Add Sapphire Rapids optimizations for ScalarQuantizer (L2, IP)#5173
mulugetam wants to merge 2 commits into
facebookresearch:mainfrom
mulugetam:sq-avx512-spr-opt

Conversation

@mulugetam
Copy link
Copy Markdown
Contributor

@mulugetam mulugetam commented May 1, 2026

This PR specializes the byte-vector distance path for AVX512_SPR on QT_8bit_direct and QT_8bit_direct_signed, achieving speedups of up to 2.3x on distance benchmarks and up to 1.21x on search (IndexIVFScalarQuantizer) compared to the existing SPR implementation.

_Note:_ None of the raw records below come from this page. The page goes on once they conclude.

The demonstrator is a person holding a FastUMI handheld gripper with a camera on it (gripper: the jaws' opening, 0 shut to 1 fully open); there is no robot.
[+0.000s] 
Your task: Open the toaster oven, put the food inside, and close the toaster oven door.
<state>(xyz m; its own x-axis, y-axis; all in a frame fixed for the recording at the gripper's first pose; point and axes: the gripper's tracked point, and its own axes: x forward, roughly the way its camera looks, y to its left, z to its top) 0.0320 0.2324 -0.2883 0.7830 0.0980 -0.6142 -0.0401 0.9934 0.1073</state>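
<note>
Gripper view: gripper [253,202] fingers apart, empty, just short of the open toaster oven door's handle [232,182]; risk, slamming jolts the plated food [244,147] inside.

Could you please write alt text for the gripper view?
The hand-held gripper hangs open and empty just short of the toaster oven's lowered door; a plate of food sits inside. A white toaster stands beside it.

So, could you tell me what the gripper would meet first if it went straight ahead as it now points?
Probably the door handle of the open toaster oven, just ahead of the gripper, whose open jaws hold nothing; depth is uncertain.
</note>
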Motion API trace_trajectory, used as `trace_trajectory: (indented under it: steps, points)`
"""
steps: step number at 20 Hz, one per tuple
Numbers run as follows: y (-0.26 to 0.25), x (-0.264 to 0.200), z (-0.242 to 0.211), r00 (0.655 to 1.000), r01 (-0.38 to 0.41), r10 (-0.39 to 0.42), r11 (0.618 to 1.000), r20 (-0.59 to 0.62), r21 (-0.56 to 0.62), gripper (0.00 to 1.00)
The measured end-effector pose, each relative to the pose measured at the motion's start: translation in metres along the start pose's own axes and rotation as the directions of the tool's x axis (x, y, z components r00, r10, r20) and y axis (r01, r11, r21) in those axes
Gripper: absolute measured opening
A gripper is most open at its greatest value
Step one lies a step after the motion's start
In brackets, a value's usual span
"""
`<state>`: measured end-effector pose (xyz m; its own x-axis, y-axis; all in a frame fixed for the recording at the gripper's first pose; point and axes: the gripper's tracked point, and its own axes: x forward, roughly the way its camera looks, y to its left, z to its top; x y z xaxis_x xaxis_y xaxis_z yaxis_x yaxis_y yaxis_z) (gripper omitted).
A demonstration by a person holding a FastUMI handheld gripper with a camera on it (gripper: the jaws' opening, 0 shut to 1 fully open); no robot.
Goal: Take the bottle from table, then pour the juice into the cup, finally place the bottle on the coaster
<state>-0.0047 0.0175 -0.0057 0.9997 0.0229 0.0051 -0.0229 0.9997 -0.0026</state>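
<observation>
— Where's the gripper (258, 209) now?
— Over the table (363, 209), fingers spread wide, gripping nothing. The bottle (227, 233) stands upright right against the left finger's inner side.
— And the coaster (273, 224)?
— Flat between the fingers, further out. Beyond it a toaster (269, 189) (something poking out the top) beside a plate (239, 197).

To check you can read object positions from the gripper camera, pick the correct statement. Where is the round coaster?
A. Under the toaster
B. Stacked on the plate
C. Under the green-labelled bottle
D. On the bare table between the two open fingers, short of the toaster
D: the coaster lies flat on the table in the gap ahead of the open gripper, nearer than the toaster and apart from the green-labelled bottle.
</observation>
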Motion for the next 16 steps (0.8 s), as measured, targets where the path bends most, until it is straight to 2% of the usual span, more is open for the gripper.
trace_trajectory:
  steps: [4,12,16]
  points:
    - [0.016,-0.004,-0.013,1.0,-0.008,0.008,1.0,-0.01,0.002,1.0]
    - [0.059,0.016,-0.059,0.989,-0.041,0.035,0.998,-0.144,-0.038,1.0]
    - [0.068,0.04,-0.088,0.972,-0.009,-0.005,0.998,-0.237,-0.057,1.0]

Inner product: A 64-byte VNNI loop using _mm512_dpbusd_epi32 replaces the 16-byte cvtepu8_epi32 + mullo_epi32 path. For the unsigned×unsigned case, the operand is biased by −128; a closed-form correction using sum(a) and sum(b) (accumulated via _mm512_sad_epu8) restores the exact result. The signed variant applies the same correction terms.

L2 distance: A 64-byte widened-multiply-add loop via _mm512_cvtepu8_epi16 + _mm512_madd_epi16 replaces the narrower path. The signed variant is bit-exact because the −128 bias cancels in the difference.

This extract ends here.